The panel also compared the ban on imports of hormone-treated meat with the use of growth promoters (such as the anti-microbials carbadox and olanquindox) in swine production. Here the panel found an unjustifiable difference in the levels of protection.
Carbadox and olaquindox are known to be carcinogenic yet the
European Community allowed their use without setting maximum residue levels. The panel reasoned that this unexplained difference in protection showed that imports faced discrimination or a disguised restriction on trade. The panel found three additional factors to support this finding. When the ban on imports was initially introduced, the European Community was trying to reduce its beef surpluses by increasing domestic consumption. Secondly, before the ban on hormone treatment, the percentage of hormone treated animals in Europe was significantly lower than in Canada and the United States. In addition, the hormones had been used in a sector where the European Community was trying to limit surpluses. In contrast, carbadox and olaquindox were used in the surplus-free swine sector. Regarding other growth-promoters, the Appellate Body agreed that the distinction in the levels of protection was arbitrary or unjustifiable, but it did not agree that this resulted in discrimination or a disguised restriction of international trade.
The European Community invoked the "precautionary principle" to defend its ban. It argued that the precautionary principle was a customary rule of international law or, at least, a general principle of law. Article 5.7 of the SPS Agreement permits Members to take provisional actions in cases where relevant scientific evidence is insufficient. However, the European Community did not invoke Article 5.7, explictly stating that the import ban was not a provisional measure. The Appellate Body did not take a position on the status of the precautionary principle in international law.

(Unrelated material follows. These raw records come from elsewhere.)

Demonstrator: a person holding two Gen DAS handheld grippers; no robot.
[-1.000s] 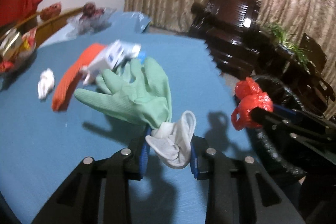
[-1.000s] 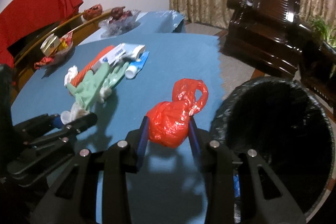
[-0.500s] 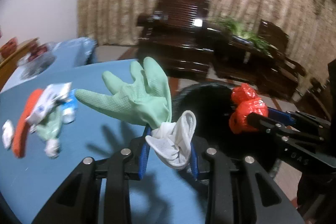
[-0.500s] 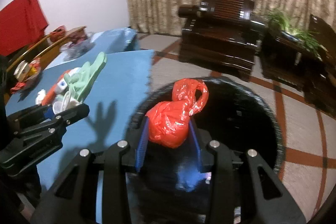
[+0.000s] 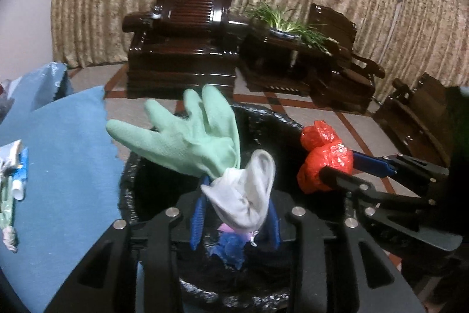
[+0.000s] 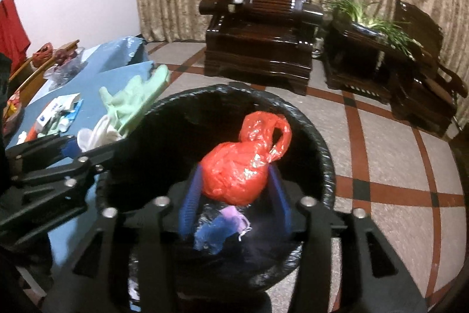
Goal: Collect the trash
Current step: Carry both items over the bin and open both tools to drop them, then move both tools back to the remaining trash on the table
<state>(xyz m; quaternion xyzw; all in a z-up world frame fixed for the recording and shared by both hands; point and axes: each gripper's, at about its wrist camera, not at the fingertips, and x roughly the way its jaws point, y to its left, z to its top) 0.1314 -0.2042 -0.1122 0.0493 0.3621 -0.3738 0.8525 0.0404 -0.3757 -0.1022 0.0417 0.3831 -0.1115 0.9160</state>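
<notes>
Green rubber glove [image 5: 187,143] with a white cuff, clenched at the cuff between the blue pads [image 5: 198,220] of the left tool [image 5: 234,220]; the pads are narrowed onto the bunched fabric. Its long axis runs from the tool up and to the left, fingers splayed away from the camera, above the rim of the black-lined trash bin [image 5: 132,189]. Right tool [image 6: 233,201] grasps a knotted red plastic bag [image 6: 243,169], pads pressed against its bulging sides, knot pointing up and away, directly over the bin mouth. Blue and lilac scraps [image 6: 222,228] lie inside the bin. Further litter [image 6: 58,113] rests on the blue surface [image 5: 67,166] just beside the bin.
</notes>
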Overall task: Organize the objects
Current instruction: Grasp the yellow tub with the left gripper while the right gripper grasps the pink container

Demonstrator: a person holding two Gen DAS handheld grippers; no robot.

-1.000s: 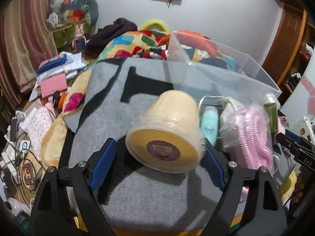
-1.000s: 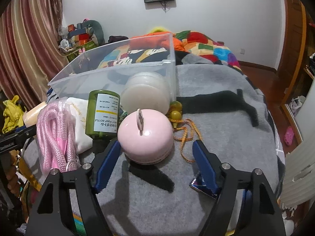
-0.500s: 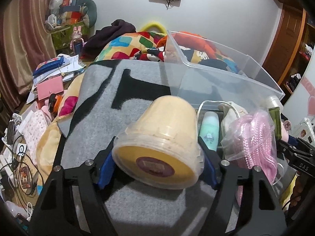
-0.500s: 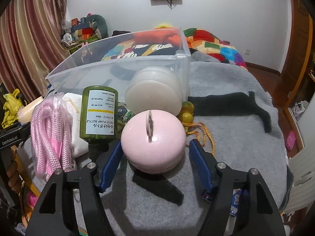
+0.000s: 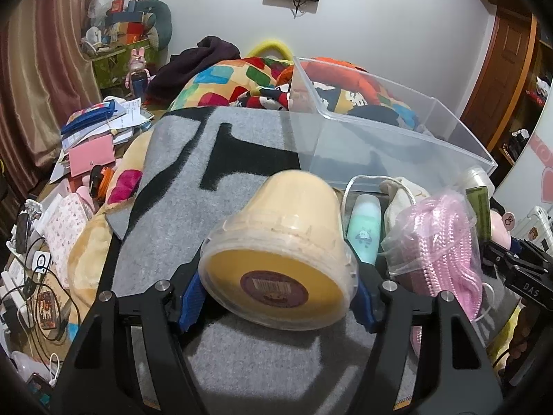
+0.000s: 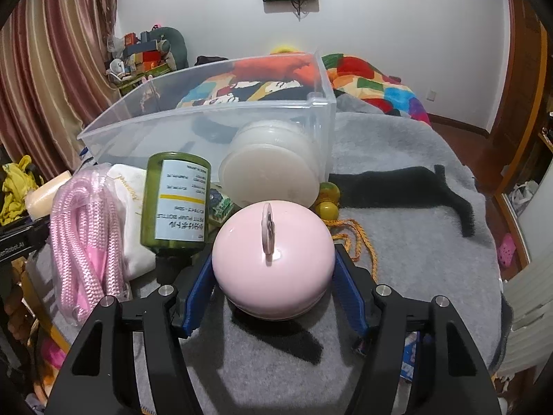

However, the Appellate Body agreed with the panel that the precautionary principle (to the extent it is not explicitly incorporated in Article 5.7) does not override the provisions of the SPS Agreement.
Implementation
The panel report, modified by the Appellate Body, was adopted on 13 February 1998. Because the parties could not agree on a
"reasonable period of time" for the European Community to implement the findings, an arbitrator determined that this period was 15 months. Shortly before this deadline expired the European Community stated it would not be in a position to comply as it had
commissioned 17 scientific studies which would take longer than 15 months to conclude. The parties were unable to agree on compensation by the European Community for the lack of implementation, so the United States and Canada requested the right to suspend trade benefits they had previously given to the European Community. The parties could not agree on the amount of benefits to be suspended, and the original panel was asked to arbitrate. On the recommendation of the arbitrators, the Dispute Settlement Body authorised the United States to raise tariffs by 100 percent on EC products worth US$116 million per year, while Canada was authorised to suspend concessions with a value of CAN$11.3 million per year. As of October 2000, both countries were continuing to apply these tariffs, as the European Community has not yet brought its measure into conformity with the SPS Agreement.